I believe you’re talking about attacks DDOS.
When a DDOS happens the server discards connections for lack of resources, the service cannot handle so many simultaneous connections, usually when analyzing a Sniffer file, when a DDOS happens, you will notice a large volume of connections in a short period, if an attack is distributed you will notice different IP’s connecting in the same second, for each connection there must be at least one response, ie this demonstrates a conversation, communication between the source IP and your server, so a DDOS attack will be successful when the amount of requests sent exceeds the responsiveness of a service/server and this can be observed in Sniffer by looking at whether the amount of requests matches the amount of responses that your server sent, that is if your server received 500 requests in a 10-second interval it was able to respond to those 500 requests? you have to note if you have been to and from Sniffer, if there has been no response or if your server has responded a much smaller amount of request than it should be this is a great indication that your service is overloaded or down.
One rudimentary way to find the maximum connection your server has endured is to check and count on Sniffer the amount of incoming connections before your server stops responding or responds less than it should ...

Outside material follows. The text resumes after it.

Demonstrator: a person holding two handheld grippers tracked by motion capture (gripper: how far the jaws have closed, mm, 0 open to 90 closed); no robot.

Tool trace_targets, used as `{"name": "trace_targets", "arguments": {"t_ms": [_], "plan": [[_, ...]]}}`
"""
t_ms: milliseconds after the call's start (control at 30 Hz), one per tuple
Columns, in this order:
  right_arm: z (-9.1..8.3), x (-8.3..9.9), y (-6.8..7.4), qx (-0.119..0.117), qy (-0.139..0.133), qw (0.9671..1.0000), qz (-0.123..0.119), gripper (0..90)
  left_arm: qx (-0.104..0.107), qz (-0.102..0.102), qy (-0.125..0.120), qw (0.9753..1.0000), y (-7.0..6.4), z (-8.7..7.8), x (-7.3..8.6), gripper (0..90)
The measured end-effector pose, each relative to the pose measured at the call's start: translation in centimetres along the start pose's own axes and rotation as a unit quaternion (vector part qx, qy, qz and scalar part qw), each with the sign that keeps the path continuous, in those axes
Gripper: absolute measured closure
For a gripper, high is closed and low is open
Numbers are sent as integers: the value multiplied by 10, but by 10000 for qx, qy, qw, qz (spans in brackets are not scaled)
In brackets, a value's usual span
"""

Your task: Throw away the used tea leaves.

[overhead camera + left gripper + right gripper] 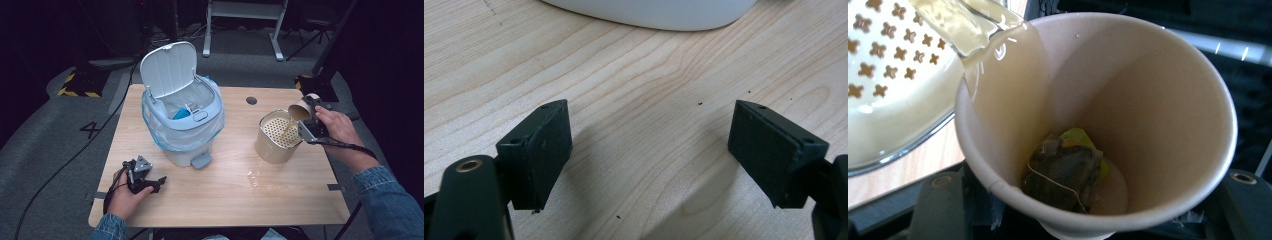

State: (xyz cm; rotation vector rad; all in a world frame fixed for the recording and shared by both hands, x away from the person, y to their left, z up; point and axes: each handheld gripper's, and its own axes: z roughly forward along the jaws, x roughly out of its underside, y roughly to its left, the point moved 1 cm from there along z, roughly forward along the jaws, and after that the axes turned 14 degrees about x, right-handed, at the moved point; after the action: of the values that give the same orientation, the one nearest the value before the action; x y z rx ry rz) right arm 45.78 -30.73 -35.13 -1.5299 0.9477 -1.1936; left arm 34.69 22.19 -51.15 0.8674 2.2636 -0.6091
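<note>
My right gripper (309,120) is shut on a tan paper cup (301,109), tipped over a cream cylindrical strainer bin (274,142) at the table's right. Pale liquid (288,131) streams from the cup's lip onto the perforated insert (278,129). In the right gripper view the paper cup (1148,110) holds a wet tea bag (1063,170) at its bottom while liquid (973,37) runs out onto the perforated insert (883,60). My left gripper (149,181) rests on the table near the front left, open, its pads (541,155) apart over bare wood.
A white pedal bin (182,117) with its lid (167,67) raised and a clear liner stands mid-table, blue rubbish inside; its base (649,12) lies just ahead of my left gripper. A small wet spill (252,176) marks the wood near the strainer bin. A dark hole (251,100) sits at the back.
</note>
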Motion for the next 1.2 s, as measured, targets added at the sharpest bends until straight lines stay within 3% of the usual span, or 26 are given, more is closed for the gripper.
{"name": "trace_targets", "arguments": {"t_ms": [200, 400, 567, 633, 667, 700, 833, 900, 933, 1000, 1133, 1200], "plan": [[-2, -4, 0, 269, 99, 9964, -800, 336, 8, -6, 3, 10000, 0, 0, 0, 178], [-5, -8, -1, 491, 99, 9876, -1489, 335, 11, -11, 3, 10000, 0, 0, 0, 178], [-6, -13, -2, 773, 139, 9716, -2231, 335, 5, -1, 3, 10000, 0, 0, 0, 178], [-6, -14, 0, 900, 261, 9604, -2624, 335, 1, 2, 2, 10000, 0, 0, 0, 179], [-6, -15, 0, 958, 226, 9529, -2868, 335, -13, 26, 6, 10000, 0, 0, 0, 178], [-6, -16, 0, 988, 218, 9493, -2976, 335, 1, -2, 0, 10000, 0, 0, 0, 178], [-7, -23, 3, 1184, 162, 9287, -3511, 335, -12, 26, 5, 10000, 0, 0, 0, 178], [-7, -26, 4, 1243, 141, 9201, -3713, 335, -2, 4, 3, 10000, 0, 0, 0, 178], [-7, -27, 5, 1261, 127, 9175, -3770, 334, -1, 4, 3, 10000, 0, 0, 0, 178], [-7, -29, 5, 1332, 150, 9083, -3962, 333, 0, 0, 2, 10000, 0, 0, 0, 178], [-6, -33, 4, 1330, 115, 9057, -4024, 332, 8, -8, 2, 10000, 0, 0, 0, 178], [-5, -33, 3, 1338, 125, 9078, -3974, 331, 8, -6, 4, 10000, 0, 0, 0, 178]]}}
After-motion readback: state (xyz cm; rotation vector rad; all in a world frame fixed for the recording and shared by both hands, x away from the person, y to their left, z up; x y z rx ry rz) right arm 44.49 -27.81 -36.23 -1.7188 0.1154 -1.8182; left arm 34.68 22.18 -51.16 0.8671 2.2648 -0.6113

Open a loop and start counting from the line that starts Flood, increment each pair of connections in the . pcap (connection received/connection answered), when you realize you are only receiving connections and no longer have the response from your server (your server stopped responding) stop the loop and you will have found the critical point, this will give you a number of connections that your service has endured before falling/overloading.
Still on that question:
How to check the status of the server buffer before and after
attack?
There is no way to know the state of the server buffer before the attack using Sniffer with accuracy, you can only estimate by analyzing the Sniffer (how many connections with your server’s response occurred within a certain range), each service (ftp, www, dns, email)an engineer, network admin, etc., will study the architecture the processing power of the server and the network where these services run and configure within each service the maximum possible capacity of simultaneous connections that they must withstand.
How outside the laboratories is this done? (real life man) I’ll send you a real example of where I work, it’s totally unfeasible you keep a Sniffer running on the network capturing everything, this is surreal, as you may have realized this will generate files with an absurd order of grandeur, Identifying attacks like this in real time is impracticable, so for every server running a service I pick up by sampling the amount of simultaneous connections that the service has at each time interval:
netstat --tcp -n | grep -v "LISTEN" | awk '{print $4}' | grep ":443" | grep "$ServerIP" | wc -l
This command runs automatically from time to time (every 5 min for example) on the server that runs an https(port 443), it returns how many connections it has at the time of execution, with this it is possible to know if the service is close to the limit of simultaneous connections configured and generate real-time alerts by activating the network engineers and admin’s, to each captured sample of this command I also go assembling a graph that will contain all the history of amount of connections, then just I choose the period I wish to see the connections of the port https:
This is done for all network services, I just showed this to exemplify!
A Sniffer was made for point use and not to keep capturing 24x7 network traffic, when an alert from this system triggers ai yes everyone starts sniffling the network looking for which or which IP’s are generating unusual traffic.
Remember it’s relatively simple to analyze, identify, and block attacks when they come from the same IP, but all your work (entropy calculation, calculating how many connections the service has endured before you stop responding, etc.) falls apart if it’s a distributed attack (from different backgrounds).
What do you mean by buffer? Are you talking about remote attacks using buffer overflow? or just connection (Flood) flooding the server and paralyzing the services (DDOS) ?
– ederwander
sorry: buffer for connection -> flooding!